Data items
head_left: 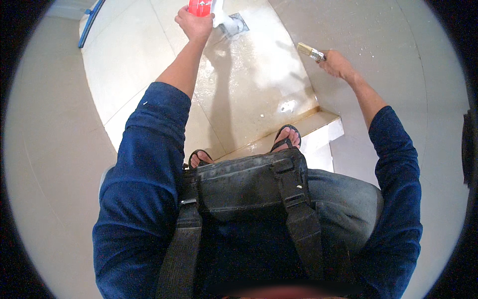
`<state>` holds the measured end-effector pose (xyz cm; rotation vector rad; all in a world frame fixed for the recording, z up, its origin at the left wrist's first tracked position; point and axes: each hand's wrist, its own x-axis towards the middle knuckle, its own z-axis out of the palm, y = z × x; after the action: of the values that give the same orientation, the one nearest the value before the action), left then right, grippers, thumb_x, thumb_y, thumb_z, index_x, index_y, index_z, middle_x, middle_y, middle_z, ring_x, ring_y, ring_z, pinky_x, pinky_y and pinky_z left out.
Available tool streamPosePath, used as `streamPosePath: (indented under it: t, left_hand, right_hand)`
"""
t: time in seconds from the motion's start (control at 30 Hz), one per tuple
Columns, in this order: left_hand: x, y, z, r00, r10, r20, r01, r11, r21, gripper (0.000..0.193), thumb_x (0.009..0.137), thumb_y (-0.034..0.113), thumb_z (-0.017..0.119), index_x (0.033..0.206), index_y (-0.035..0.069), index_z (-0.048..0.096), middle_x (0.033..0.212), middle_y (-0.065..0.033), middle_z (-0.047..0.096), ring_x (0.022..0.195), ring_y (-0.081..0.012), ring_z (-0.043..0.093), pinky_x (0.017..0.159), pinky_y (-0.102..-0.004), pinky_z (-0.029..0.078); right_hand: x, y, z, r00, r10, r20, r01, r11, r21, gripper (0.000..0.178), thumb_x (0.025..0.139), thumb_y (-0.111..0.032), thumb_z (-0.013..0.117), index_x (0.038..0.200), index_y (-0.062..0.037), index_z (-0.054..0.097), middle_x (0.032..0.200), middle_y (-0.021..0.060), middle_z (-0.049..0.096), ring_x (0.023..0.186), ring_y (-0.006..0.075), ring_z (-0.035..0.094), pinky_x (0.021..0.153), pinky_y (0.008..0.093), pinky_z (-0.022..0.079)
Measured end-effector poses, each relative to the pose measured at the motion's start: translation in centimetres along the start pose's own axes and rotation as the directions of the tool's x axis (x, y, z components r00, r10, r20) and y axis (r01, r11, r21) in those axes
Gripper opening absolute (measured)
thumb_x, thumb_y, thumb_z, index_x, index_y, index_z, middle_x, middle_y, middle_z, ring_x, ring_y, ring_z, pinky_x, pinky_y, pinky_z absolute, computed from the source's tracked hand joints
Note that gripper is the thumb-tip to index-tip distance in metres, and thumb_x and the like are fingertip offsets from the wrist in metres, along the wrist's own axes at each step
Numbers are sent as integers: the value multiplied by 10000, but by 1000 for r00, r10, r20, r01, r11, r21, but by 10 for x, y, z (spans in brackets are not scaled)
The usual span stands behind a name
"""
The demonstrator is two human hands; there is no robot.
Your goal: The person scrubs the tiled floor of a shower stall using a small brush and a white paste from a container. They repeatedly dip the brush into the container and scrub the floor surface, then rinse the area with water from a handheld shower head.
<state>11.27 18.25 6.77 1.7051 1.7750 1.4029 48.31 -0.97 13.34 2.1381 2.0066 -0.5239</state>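
Note:
My left hand (193, 24) is closed around a red and white container (200, 7) at the top of the view, partly cut off by the edge. Just right of it, a square floor drain (236, 24) is set in the tiles, with something whitish over part of it. On the right, my right hand (337, 65) grips a brush (310, 51) with pale bristles pointing left. The brush is near the wall, though I cannot tell whether it touches it.
Wet, glossy beige floor tiles (249, 89) lie between my arms. A low ledge (318, 122) runs past my sandalled feet (287, 137). Walls rise on both sides. A blue squeegee (90, 22) stands at the far left. A black bag (239, 184) hangs at my front.

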Motion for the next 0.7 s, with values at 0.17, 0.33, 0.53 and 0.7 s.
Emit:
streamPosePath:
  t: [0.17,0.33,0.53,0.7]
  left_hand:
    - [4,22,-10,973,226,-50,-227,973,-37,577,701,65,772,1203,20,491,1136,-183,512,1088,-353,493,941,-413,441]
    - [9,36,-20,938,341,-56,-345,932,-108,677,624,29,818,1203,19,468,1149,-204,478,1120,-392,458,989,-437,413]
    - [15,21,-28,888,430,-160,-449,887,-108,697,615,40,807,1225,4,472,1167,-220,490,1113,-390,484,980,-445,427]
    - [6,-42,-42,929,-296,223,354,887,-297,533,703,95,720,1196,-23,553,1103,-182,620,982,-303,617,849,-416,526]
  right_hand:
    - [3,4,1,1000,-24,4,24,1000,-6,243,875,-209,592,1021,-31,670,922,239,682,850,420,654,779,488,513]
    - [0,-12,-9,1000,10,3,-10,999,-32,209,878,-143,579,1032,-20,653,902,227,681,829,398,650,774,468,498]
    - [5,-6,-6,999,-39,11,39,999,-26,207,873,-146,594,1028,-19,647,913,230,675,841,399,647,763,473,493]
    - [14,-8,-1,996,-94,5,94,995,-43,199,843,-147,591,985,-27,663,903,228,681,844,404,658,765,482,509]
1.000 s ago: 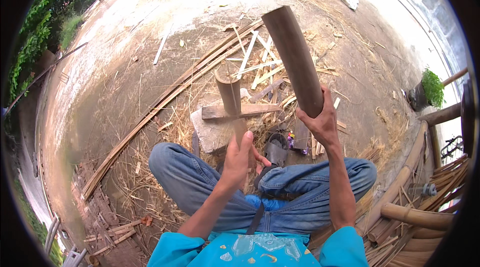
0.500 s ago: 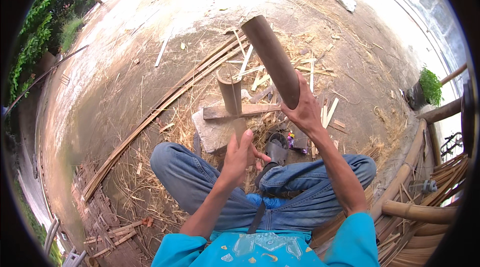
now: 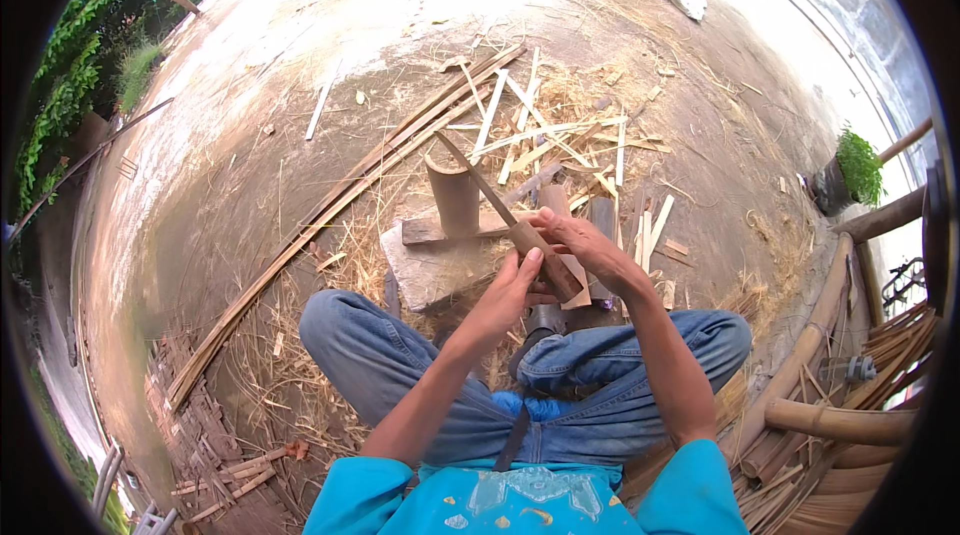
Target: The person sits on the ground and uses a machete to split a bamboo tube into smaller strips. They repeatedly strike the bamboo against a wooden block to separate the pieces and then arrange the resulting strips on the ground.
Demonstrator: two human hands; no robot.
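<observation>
A long-bladed knife (image 3: 487, 193) with a thick wooden handle (image 3: 547, 262) is tilted in front of me, its blade rising toward the far left. My left hand (image 3: 507, 295) is closed round the handle from the near side. On the handle's far side, close to the blade, the bent fingers of my right hand (image 3: 585, 243) grip it too. Just left of the blade, a piece of bamboo with a curved rim (image 3: 455, 203) stands upright by a wooden block (image 3: 420, 231) on a pale stone slab (image 3: 408, 270). My fingers partly hide the handle.
Long bamboo strips (image 3: 300, 230) stretch diagonally at the left. Pale split strips (image 3: 520, 130) and shavings litter the ground ahead. Dark pieces (image 3: 602, 220) lie beyond my right hand. Bamboo poles (image 3: 840, 425) stand at the right, with a potted plant (image 3: 858, 170) farther off.
My right hand has let go of the thick brown tube it held up and come down to the knife. The knife, blurred by my left hand before, now tilts between both hands.
</observation>
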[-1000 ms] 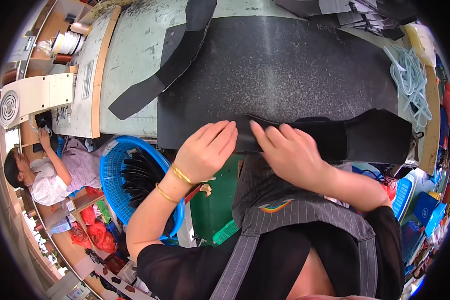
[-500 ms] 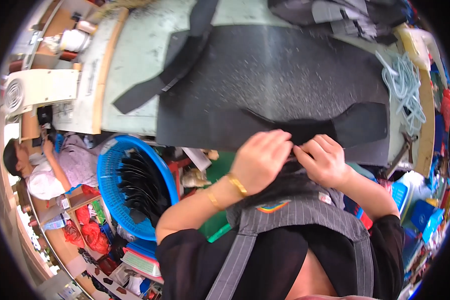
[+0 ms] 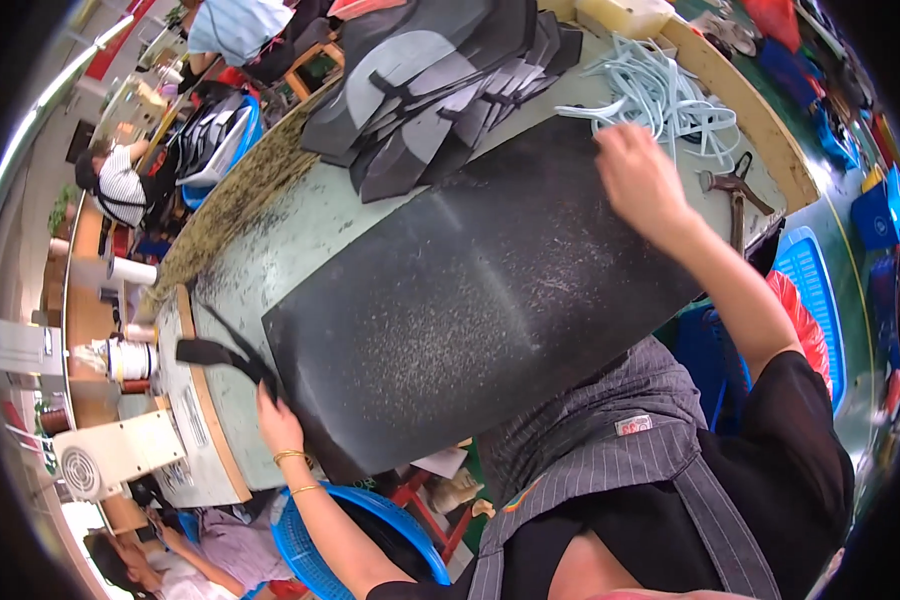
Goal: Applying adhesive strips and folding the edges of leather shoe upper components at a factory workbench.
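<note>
My left hand [image 3: 279, 424] is at the left end of a large black mat [image 3: 420, 300], its fingers closed on a thin, curved black strip [image 3: 215, 353] that sticks out past them over the pale tabletop. Across the mat's far right corner reaches my right hand [image 3: 638, 185], fingers curled down beside a tangled heap of pale blue cord [image 3: 660, 85]. Whatever those fingers hold, if anything, is hidden under the hand. Light specks of debris are scattered over the mat, which slants across the table and overhangs its near edge.
Beyond the mat lies a stack of black and grey cut pieces [image 3: 420, 90]. A hammer [image 3: 737, 200] rests by the wooden edging at right. A blue basket [image 3: 355, 545] stands below the table at left. A co-worker [image 3: 185, 560] sits nearby, with others farther off.
My hands were together over a curved black piece at the mat's near edge. They have parted, left and far right. My view has turned, and the mat now appears slanted.
</note>
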### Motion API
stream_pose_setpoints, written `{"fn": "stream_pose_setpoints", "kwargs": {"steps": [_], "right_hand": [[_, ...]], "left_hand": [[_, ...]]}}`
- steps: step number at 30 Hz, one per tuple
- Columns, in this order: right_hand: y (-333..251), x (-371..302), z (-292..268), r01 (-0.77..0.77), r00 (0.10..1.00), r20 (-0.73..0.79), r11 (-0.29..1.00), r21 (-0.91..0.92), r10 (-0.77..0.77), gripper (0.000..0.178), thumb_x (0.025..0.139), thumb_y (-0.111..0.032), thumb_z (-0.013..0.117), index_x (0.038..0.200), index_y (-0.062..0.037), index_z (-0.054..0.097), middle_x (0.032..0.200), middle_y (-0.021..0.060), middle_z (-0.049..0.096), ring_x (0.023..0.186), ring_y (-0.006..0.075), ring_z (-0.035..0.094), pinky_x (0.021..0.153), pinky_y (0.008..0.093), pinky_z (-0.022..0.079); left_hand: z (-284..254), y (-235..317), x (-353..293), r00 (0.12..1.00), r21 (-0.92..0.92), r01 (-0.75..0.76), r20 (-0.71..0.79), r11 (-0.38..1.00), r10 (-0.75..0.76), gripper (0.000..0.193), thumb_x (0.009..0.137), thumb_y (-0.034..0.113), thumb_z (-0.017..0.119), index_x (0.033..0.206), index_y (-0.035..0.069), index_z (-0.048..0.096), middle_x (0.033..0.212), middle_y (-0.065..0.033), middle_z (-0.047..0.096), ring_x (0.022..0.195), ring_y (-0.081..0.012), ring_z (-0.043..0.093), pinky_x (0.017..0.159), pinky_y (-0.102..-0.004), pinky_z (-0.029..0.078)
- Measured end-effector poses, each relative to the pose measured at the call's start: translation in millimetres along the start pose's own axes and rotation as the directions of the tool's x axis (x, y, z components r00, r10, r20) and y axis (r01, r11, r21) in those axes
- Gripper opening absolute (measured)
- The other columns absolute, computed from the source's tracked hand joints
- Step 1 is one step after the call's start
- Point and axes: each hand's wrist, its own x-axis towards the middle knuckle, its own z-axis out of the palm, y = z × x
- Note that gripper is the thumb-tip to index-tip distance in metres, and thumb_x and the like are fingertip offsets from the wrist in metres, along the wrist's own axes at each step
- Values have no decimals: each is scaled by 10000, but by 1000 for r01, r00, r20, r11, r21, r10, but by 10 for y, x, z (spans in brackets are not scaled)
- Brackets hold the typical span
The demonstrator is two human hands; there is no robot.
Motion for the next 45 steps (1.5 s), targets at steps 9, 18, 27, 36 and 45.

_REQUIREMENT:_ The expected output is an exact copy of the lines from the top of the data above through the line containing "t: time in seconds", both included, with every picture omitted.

_ANSWER SECTION:_
head_left: 
`<state>` holds the measured end-effector pose (xyz cm; rotation vector rad; all in a world frame fixed for the recording, z up, its origin at the left wrist's first tracked position; point and axes: each hand's wrist, its own x-axis towards the middle knuckle, its own z-axis out of the palm, y = z × x; after the action: of the values that give the same orientation, the one nearest the value before the action), left then right, grippers, thumb_x, thumb_y, thumb_z, index_x, index_y, index_z, middle_x, middle_y, middle_z, ring_x, ring_y, ring_z, pinky_x, pinky_y and pinky_z left out.
Available tool streamPosePath, used as `streamPosePath: (indented under it: t, left_hand, right_hand)`
"""
t: time in seconds from the motion's start (control at 30 Hz), one per tuple

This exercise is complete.